A Mãe de Deus era mestra em “aprender de coração”, mesmo quando não entendia as palavras ou os acontecimentos da vida de Jesus: “A sua mãe guardava todos esses acontecimentos em seu coração” (Lc 2,51. Cf. v. 50). Precisamos aprender a “decorar”, a conservar a Palavra de Deus em nosso coração para que ela seja alimento durante todo nosso dia, mesmo quando não a entendemos plenamente, pois ela não deixa de ser Palavra de Deus dirigida a nós que produz seus frutos de vida eterna. Precisamos conservar a Palavra no coração para permanecermos firmes em Deus e não sermos atraídos pelo mundo com suas idolatrias.
Após a leitura em voz alta, a escuta e o “aprender de coração”, é preciso por em prática (cf. Dt 6,3), pois a Palavra existe não para um deleite pessoal, nem para aumentar a nossa cultura, mas para ser vivida. “Amarás o Senhor, teu Deus, com todo o teu coração, com todo o teu ser, com todas as tuas forças” (Dt 6,5). Por em prática a Palavra é a melhor resposta que podemos dar ao amor que Ele nos tem (cf. Dt 7,8). É retribuir amor com amor. E o amor é exigente. Compromete todas as potências do nosso ser. Porém, mesmo depois que fizermos tudo o que podemos fazer para amá-Lo veremos que não foi suficiente, que nunca conseguimos corresponder a tal amor. É preciso abrir-se para que a Palavra de Deus gere em nós uma resposta adequada. Em termos teológicos, é preciso que nos abramos à graça, à força divina que nos atinge e é capaz de nos fazer amar como convém.

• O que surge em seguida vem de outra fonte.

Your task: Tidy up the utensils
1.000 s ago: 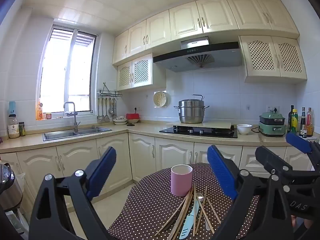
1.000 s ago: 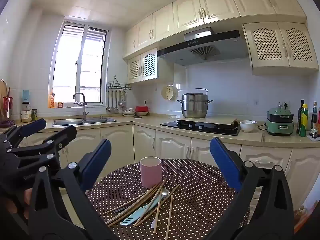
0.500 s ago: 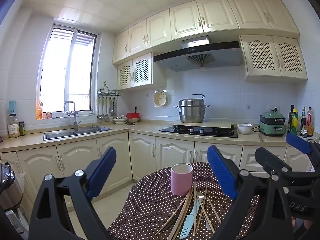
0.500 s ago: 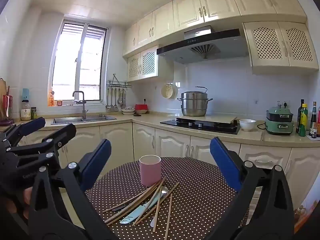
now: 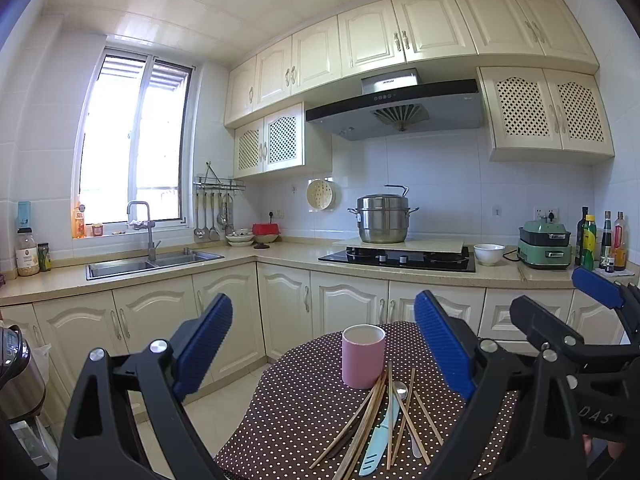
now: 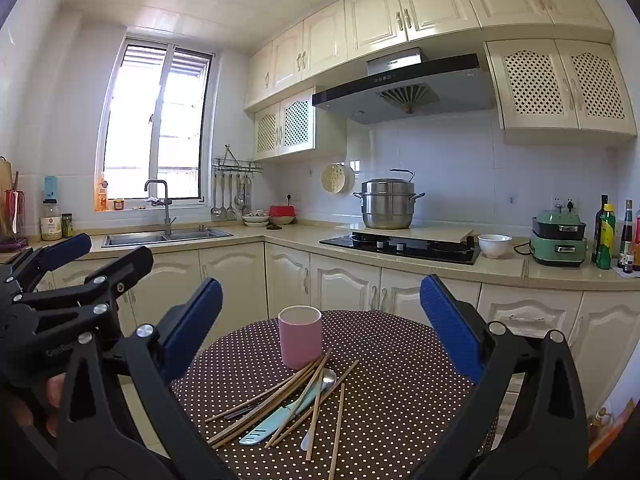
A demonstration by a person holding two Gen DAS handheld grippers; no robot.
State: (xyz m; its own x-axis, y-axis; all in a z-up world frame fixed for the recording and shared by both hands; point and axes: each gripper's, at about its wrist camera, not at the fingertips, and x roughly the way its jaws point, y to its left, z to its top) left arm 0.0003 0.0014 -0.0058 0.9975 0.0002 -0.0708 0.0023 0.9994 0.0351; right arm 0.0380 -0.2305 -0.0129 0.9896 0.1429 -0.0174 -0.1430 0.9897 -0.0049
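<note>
A pink cup [image 5: 363, 355] [image 6: 300, 337] stands upright on a round table with a brown polka-dot cloth [image 5: 296, 412] [image 6: 400, 368]. In front of it lies a loose pile of wooden chopsticks [image 5: 362, 430] [image 6: 272, 400], a light-blue knife [image 5: 378, 442] [image 6: 276, 420] and a metal spoon [image 5: 400, 390] [image 6: 326, 380]. My left gripper [image 5: 324, 354] is open above the table's near edge, holding nothing. My right gripper [image 6: 320, 332] is also open and empty, beside it. Each gripper shows at the edge of the other's view.
Behind the table run cream cabinets [image 6: 236, 280] and a counter with a sink [image 5: 152, 262], a hob with a steel pot [image 5: 382, 220], a white bowl [image 6: 494, 245], a green appliance [image 6: 558, 238] and bottles [image 6: 606, 236]. A kettle [image 5: 16, 376] is at the left.
</note>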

A prática da Palavra nos faz bem-aventurados, prósperos, felizes (cf. Dt 6,4). Não a prosperidade puramente material mas antes de tudo a espiritual. Não a felicidade que se confunde com gozos passageiros, ou alegrias fugazes, mas um estado de contentamento espiritual que se experimenta mesmo em meio a dores, aflições, penúria e perseguições (cf. Mt 5, 3-12). O céu que já começa sobre a terra! Ah se o homem soubesse que a felicidade tão buscada e esperada se encontra no cumprimento da lei do Senhor! Feliz é quem ouve a Palavra de Deus e a observa (cf. Lc 11,28).
O Novo Testamento é muito rico no tema que estamos refletindo. Não temos a pretensão de exauri-lo, mas apenas de salientar alguns aspectos importantes para nós presentes no Evangelho de Lucas.

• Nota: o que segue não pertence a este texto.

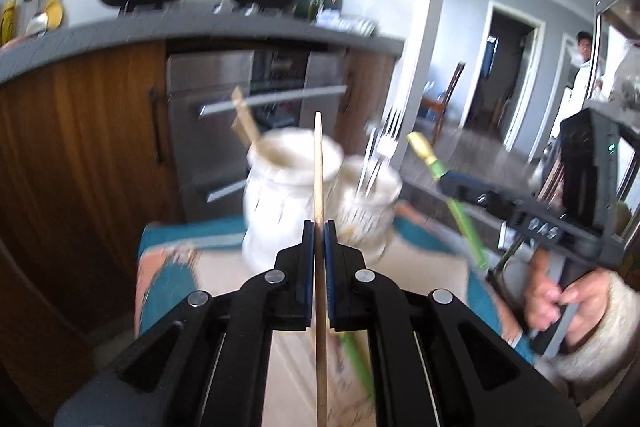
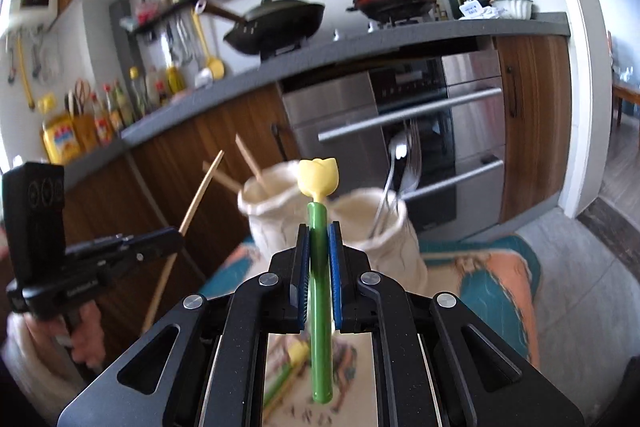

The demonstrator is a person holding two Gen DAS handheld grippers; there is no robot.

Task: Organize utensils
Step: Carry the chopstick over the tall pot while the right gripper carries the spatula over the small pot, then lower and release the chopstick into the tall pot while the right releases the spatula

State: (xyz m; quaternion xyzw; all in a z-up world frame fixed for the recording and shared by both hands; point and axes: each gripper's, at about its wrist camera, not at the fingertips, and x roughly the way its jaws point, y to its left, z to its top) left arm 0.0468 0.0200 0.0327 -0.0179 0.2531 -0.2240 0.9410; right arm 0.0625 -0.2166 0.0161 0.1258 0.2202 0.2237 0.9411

Diante de alguns que insistiam em dizer que os parentes de Jesus queriam vê-lo, o Mestre responde: “A minha mãe e os meus irmãos são os que ouvem a Palavra de Deus e as põe em prática” (Lc 8,21). E na explicação da parábola do semeador ele diz: “Aquilo que está na boa terra são os que ouvem a palavra num coração belo e bom, a retêm e produzem fruto a força da perseverança” (Lc 8,15). Ouvir a Palavra significa escutar com retidão, sem segundas intenções nem desejo de aproveitar-se dela. Significa deixar a Palavra ser Palavra, ou seja, comunicar o que Deus quer dizer e não o que eu quero que ela diga. Significa ouvir mesmo quando dói ou incomoda e não só quando consola. Depois de ouvir com um coração belo e bom é preciso rete-La, “decorá-La”. Sobre isso já se tratou acima. Por fim, para produzir frutos, para por em prática a palavra, é preciso ter perseverança. O termo grego utilizado é “tomar sobre si”, “encarregar-se”. Se partimos de uma tradução mais literal: “permanecer sob”, “morar sob”. É preciso perseverar, morar, ou permanecer sob a Palavra, toma-la sobre si, mesmo que às vezes pareça dura ou provoque perseguições da parte do mundo que não a aceita. Só quem permanece nela produzirá fruto, ou como se dirá mais a frente: “É pela vossa perseverança que ganhareis a vida” (Lc 21,19). Só quem persevera (na Palavra) será salvo.
Um último aspecto do Evangelho de Lucas que gostaria de chamar a atenção é o v. 45 do capítulo 24: “Então ele (Jesus) lhes abriu a inteligência para as Escrituras”. Após a paixão e morte do Messias os discípulos não entenderam que tudo isso fazia parte das profecias do Antigo Testamento a seu respeito (cf. Lc 2,44). Por isso, Jesus ressuscitado não só explica o que a Lei, os profetas e os salmos dizem a seu respeito, mas também abre a inteligência dos seus discípulos para esta realidade. Só o Ressuscitado pode nos fazer entender todas as Escrituras à luz de suas palavras e de sua vida, pois ele é a plenitude da revelação.